**Task brief**
In this exercise, print only the lines of the records below from the one with "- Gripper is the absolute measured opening" through the one with "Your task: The", inclusive. Pictures are not part of the copy.

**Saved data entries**
*** Begin section ***
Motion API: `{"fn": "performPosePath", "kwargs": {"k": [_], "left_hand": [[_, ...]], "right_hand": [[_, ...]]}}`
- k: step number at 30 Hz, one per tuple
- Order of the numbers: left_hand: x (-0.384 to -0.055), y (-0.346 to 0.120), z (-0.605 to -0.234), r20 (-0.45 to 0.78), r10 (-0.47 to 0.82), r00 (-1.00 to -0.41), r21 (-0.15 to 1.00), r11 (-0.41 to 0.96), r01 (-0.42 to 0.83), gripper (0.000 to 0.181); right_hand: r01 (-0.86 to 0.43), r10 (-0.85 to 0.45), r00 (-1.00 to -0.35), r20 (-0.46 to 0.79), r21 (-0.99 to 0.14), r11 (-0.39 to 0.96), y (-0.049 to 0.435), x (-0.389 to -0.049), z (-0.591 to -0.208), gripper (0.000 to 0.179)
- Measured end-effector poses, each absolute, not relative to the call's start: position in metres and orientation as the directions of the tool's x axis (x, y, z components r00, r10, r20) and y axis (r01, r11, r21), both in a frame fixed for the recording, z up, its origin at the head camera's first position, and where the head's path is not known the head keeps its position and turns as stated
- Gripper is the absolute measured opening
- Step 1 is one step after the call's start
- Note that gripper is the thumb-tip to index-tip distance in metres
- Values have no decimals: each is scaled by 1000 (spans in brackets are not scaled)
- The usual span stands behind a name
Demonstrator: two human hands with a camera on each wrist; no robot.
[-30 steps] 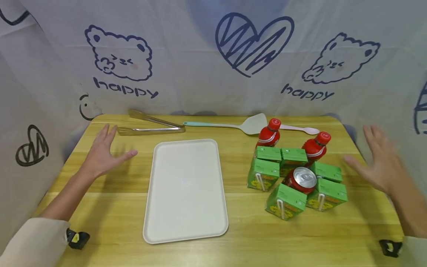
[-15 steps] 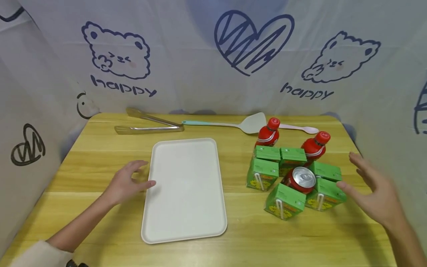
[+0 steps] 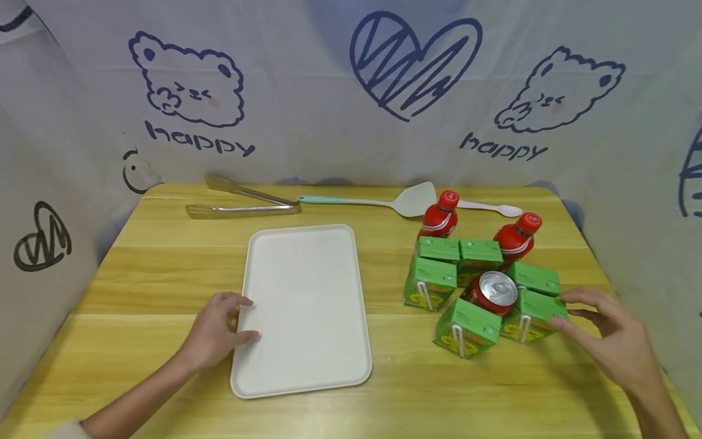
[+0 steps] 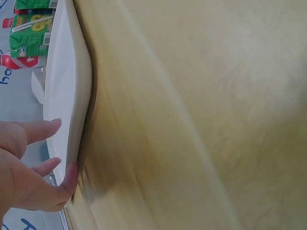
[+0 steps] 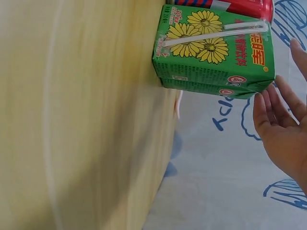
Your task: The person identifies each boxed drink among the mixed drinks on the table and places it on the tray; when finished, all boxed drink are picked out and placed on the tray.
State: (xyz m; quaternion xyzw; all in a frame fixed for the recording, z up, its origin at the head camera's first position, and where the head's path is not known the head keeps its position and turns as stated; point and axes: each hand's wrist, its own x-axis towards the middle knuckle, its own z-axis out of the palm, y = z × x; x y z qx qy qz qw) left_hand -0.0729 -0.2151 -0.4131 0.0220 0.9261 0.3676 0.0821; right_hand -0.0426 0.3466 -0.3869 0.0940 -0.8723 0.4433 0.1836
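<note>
At the left edge of a white rectangular tray [image 3: 307, 311], my left hand [image 3: 211, 332] has thumb and fingers spread apart, the tips overlapping the rim in the head view. From the left wrist view, one fingertip [image 4: 71, 175] lies right at the tray's outer edge. On the right, my right hand [image 3: 614, 338] is beside the nearest right-hand green juice box [image 3: 540, 311], thumb and fingers parted around its corner. The right wrist view shows that box [image 5: 216, 52], a white straw on its front, with the fingertips close to its top edge. Both hands look relaxed, gripping nothing.
More green juice boxes, such as the front one [image 3: 467, 329], surround a red soda can [image 3: 496, 291]. Two red bottles [image 3: 439, 216] stand behind. Metal tongs [image 3: 247, 204], a spatula [image 3: 414, 200] and a pink spoon [image 3: 507, 210] lie along the back, before a cloth curtain [image 3: 307, 91].
My left hand has come down and inward to the tray's left edge. My right hand has lowered and moved left to the juice box. The objects stay in place.
</note>
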Motion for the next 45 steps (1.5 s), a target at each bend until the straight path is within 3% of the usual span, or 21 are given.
{"fn": "performPosePath", "kwargs": {"k": [13,20,27,33,45], "left_hand": [[-58,-214,-417,-239,44,-970,651,748,-127,44],[-53,-217,-419,-222,71,-972,652,752,-94,44],[-51,-219,-418,-197,75,-977,662,746,-76,43],[-50,-219,-418,-202,70,-977,678,730,-88,43],[-52,-219,-420,-220,61,-974,682,723,-109,43]], "right_hand": [[-259,10,-943,332,-753,604,347,-42,-398,50],[-135,63,-973,221,-771,622,349,-39,-402,52],[-146,61,-978,198,-870,471,351,-39,-406,54],[-84,93,-981,170,-803,589,350,-39,-406,54],[-56,110,-983,146,-814,579,350,-40,-407,51]]}}
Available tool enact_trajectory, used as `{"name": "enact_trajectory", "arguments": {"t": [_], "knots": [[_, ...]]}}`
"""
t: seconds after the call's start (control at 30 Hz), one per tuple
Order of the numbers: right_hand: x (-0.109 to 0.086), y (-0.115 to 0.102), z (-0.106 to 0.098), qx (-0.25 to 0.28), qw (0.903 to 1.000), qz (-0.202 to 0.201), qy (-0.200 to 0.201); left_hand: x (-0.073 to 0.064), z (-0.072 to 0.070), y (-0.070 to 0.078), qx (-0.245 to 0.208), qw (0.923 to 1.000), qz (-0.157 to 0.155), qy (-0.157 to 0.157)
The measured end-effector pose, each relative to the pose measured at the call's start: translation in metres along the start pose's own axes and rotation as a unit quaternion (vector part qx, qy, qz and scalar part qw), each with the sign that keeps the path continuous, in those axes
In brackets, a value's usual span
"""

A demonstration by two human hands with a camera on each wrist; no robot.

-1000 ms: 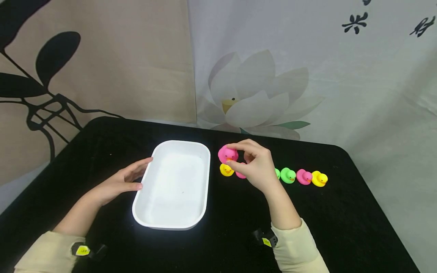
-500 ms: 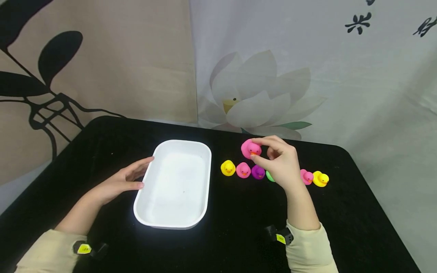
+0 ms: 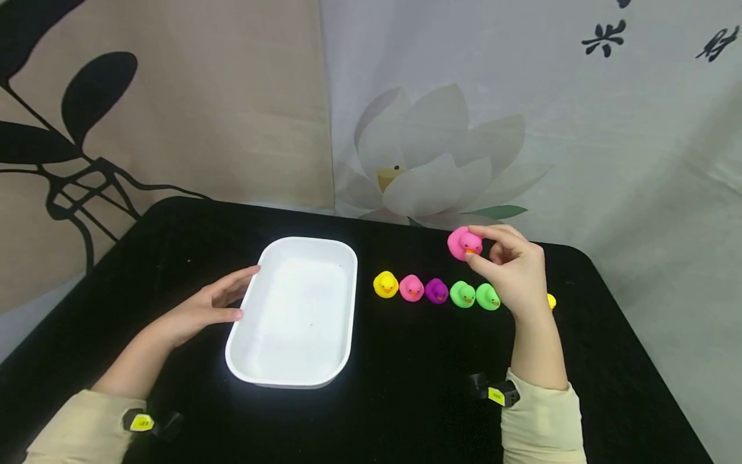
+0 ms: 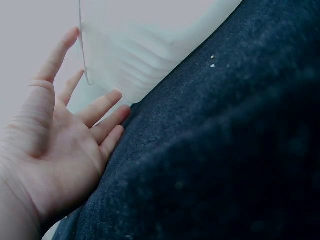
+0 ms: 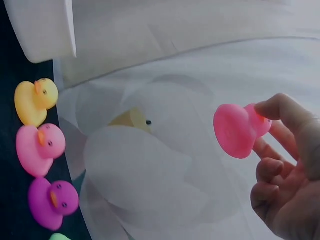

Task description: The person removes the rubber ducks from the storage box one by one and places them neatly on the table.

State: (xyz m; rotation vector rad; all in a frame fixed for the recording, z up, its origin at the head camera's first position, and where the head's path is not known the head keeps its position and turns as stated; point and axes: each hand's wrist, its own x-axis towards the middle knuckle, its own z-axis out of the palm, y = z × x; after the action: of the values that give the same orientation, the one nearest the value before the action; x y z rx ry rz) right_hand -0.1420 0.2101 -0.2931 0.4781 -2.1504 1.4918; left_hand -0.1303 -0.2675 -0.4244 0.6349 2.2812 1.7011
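Between thumb and fingertips, my right hand (image 3: 513, 264) pinches a pink rubber duck (image 3: 462, 243) by its head, raised above the row of ducks. The right wrist view shows the same pink duck (image 5: 234, 131) tilted, its flat base facing the camera. My left hand (image 3: 203, 310) lies along the left side of a white tray (image 3: 292, 316), fingertips right at the rim. Seen from the left wrist, this hand (image 4: 75, 125) has its fingers spread and extended beside the tray wall (image 4: 145, 60). The tray has no duck in it.
Right of the tray runs a row on the black cloth: a yellow duck (image 3: 385, 284), a pink duck (image 3: 411, 288), a purple duck (image 3: 437, 291) and two green ducks (image 3: 463, 294). Another yellow duck (image 3: 552, 301) is partly hidden by my right hand. A printed curtain (image 3: 440, 116) hangs behind.
My right hand has carried the pink duck to the right and slightly up, from near the tray to above the green ducks. The left hand and tray have stayed in place.
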Motion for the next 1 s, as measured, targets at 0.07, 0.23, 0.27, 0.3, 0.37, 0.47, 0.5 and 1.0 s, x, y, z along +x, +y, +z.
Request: {"name": "enact_trajectory", "arguments": {"t": [0.07, 0.23, 0.27, 0.3, 0.37, 0.47, 0.5, 1.0], "knots": [[0.001, 0.01, -0.005, -0.002, 0.9999, 0.008, 0.011, 0.0, 0.0, 0.0, 0.0, 1.0, 0.001, 0.0], [0.001, 0.025, -0.019, -0.008, 0.9993, 0.026, 0.024, 0.0, 0.0, 0.0, 0.002, 1.0, -0.001, 0.0], [0.001, 0.026, -0.022, -0.008, 0.9992, 0.028, 0.026, 0.0, 0.0, 0.0, 0.002, 1.0, -0.001, 0.0], [0.001, 0.028, -0.024, -0.011, 0.999, 0.03, 0.029, 0.0, 0.0, 0.001, 0.002, 1.0, -0.002, 0.0], [0.0, 0.031, -0.03, -0.016, 0.9985, 0.037, 0.037, 0.0, 0.0, 0.001, 0.003, 1.0, -0.002, 0.0], [-0.001, 0.034, -0.039, -0.035, 0.9966, 0.054, 0.051, 0.0, 0.0, 0.001, 0.003, 1.0, -0.001, -0.001], [-0.001, 0.036, -0.042, -0.039, 0.9959, 0.058, 0.056, 0.0, 0.0, 0.001, 0.003, 1.0, -0.001, -0.001], [-0.01, 0.058, -0.081, -0.093, 0.982, 0.099, 0.131, 0.0, 0.0, -0.002, 0.001, 1.0, 0.004, -0.002]]}}
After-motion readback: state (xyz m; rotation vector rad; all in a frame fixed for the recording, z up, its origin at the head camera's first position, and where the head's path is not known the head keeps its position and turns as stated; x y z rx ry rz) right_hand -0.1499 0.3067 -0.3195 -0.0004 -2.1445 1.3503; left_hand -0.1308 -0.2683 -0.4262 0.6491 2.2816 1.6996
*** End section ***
**Answer for the task**
- Gripper is the absolute measured opening
- Step 1 is one step after the call's start
- Note that gripper is the thumb-tip to index-tip distance in metres
- Values have no decimals: each is scaled by 1000 (spans in brackets are not scaled)
- The usual span stands behind a name
Demonstrator: two human hands with a camera on each wrist; no robot.
[-30 steps] 
[-15 steps] 
[+0 steps] 
[+0 steps] 
[+0 steps] 
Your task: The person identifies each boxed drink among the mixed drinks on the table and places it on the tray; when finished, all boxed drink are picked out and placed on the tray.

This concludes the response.